In [2]:
import pandas as pd
import numpy as np
import random
import matplotlib.pyplot as plt
# import os
from surprise import BaselineOnly, Dataset, Reader, SVD, NMF, SVDpp, accuracy, PredictionImpossible, KNNWithMeans, KNNBasic, NormalPredictor, KNNWithZScore, KNNBaseline, SlopeOne, CoClustering
from surprise.model_selection import cross_validate, train_test_split, GridSearchCV, PredefinedKFold
from surprise.model_selection.split import LeaveOneOut
from sklearn.cluster import KMeans
from sklearn.metrics.pairwise import cosine_similarity
from sklearn.metrics import mean_squared_error, mean_absolute_error
from collections import defaultdict
import pandas as pd
import tempfile

In [19]:

np.random.seed(42)

genre_cols = ['Action', 'Adventure', 'Animation', 'Children', 'Comedy', 
              'Crime', 'Documentary', 'Drama', 'Fantasy', 'Film-Noir', 
              'Horror', 'Musical', 'Mystery', 'Romance', 'Sci-Fi', 'Thriller', 'War', 'Western']

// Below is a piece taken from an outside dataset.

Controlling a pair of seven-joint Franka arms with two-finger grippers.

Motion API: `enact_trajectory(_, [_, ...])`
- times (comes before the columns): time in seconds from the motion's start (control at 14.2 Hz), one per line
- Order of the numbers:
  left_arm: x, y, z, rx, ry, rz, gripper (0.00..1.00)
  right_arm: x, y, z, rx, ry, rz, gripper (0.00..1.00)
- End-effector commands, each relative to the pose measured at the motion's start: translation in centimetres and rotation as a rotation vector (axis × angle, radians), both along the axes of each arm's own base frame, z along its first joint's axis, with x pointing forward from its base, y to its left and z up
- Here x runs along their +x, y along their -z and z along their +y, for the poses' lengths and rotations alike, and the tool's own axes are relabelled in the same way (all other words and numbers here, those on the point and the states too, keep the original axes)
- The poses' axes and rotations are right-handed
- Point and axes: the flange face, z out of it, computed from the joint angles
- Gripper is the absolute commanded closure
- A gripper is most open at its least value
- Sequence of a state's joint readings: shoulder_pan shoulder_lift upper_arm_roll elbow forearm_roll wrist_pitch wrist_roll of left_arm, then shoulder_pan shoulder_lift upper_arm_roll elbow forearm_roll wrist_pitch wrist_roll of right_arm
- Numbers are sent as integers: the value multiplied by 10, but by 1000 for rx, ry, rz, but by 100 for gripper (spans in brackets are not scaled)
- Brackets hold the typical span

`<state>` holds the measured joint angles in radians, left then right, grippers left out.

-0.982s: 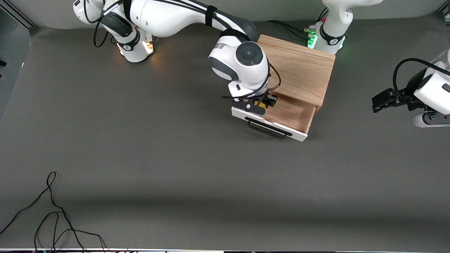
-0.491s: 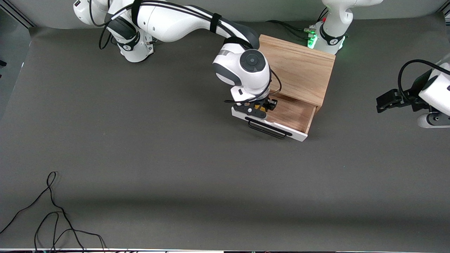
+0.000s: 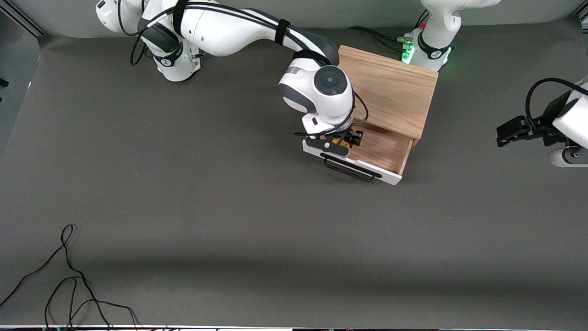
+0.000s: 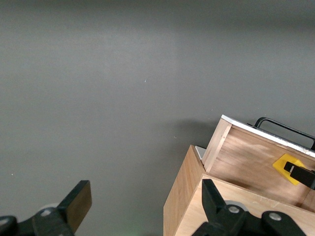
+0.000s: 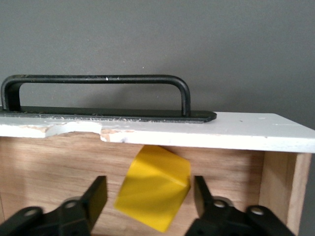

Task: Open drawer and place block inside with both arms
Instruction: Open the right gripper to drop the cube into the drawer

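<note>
Two tools are seen: the right tool [image 3: 341, 139] is lowered into the pulled-out drawer [image 3: 383, 149] of the wooden box [image 3: 390, 89], fingers spread apart around the yellow block [image 5: 153, 187] without touching it, while the left tool [image 3: 507, 131] waits, spread wide, over the grey bench [image 3: 229, 207].

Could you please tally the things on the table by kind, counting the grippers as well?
Light wooden box with an open white-fronted drawer: 1
Small yellow cube block, in the drawer between the open right gripper's fingers: 1
Black two-finger grippers: 2, right gripper in the drawer, left gripper open over the table's left-arm end
Loose black cable: 1
Total: 5
</note>
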<state>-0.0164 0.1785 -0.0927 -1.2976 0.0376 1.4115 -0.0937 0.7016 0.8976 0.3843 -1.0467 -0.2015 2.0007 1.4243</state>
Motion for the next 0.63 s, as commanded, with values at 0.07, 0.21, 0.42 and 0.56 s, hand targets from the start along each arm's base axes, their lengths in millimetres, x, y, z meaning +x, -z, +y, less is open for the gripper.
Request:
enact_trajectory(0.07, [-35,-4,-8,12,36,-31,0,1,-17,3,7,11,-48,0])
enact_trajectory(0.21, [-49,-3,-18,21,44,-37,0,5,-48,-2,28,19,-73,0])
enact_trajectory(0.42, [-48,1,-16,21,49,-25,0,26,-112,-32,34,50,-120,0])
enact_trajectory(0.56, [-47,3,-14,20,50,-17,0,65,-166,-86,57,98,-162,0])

column_names = ["item","title","genres","movie_name","movie_year","(no genres listed)","Action","Adventure","Animation","Children","Comedy","Crime","Documentary","Drama","Fantasy","Film-Noir","Horror","IMAX","Musical","Mystery","Romance","Sci-Fi","Thriller","War","Western","user","rating","rating_timestamp","rating_year","rating_month","rating_season,tag","tag_timestamp","cleaned_tag","tag_length","tag_year"]

data = pd.read_csv('../samples/combined_movies_ratings_tags.csv', names=column_names, index_col=False, skiprows=0)

reader = Reader(rating_scale=(1, 5))

ratings = data[['user', 'item', 'rating']]
ratings = ratings.iloc[1:]
ratings["rating"] = ratings["rating"].astype(float)

# custom_data = Dataset.load_from_df(ratings, reader)

# print(custom_data)

  data = pd.read_csv('../samples/combined_movies_ratings_tags.csv', names=column_names, index_col=False, skiprows=0)
  data = pd.read_csv('../samples/combined_movies_ratings_tags.csv', names=column_names, index_col=False, skiprows=0)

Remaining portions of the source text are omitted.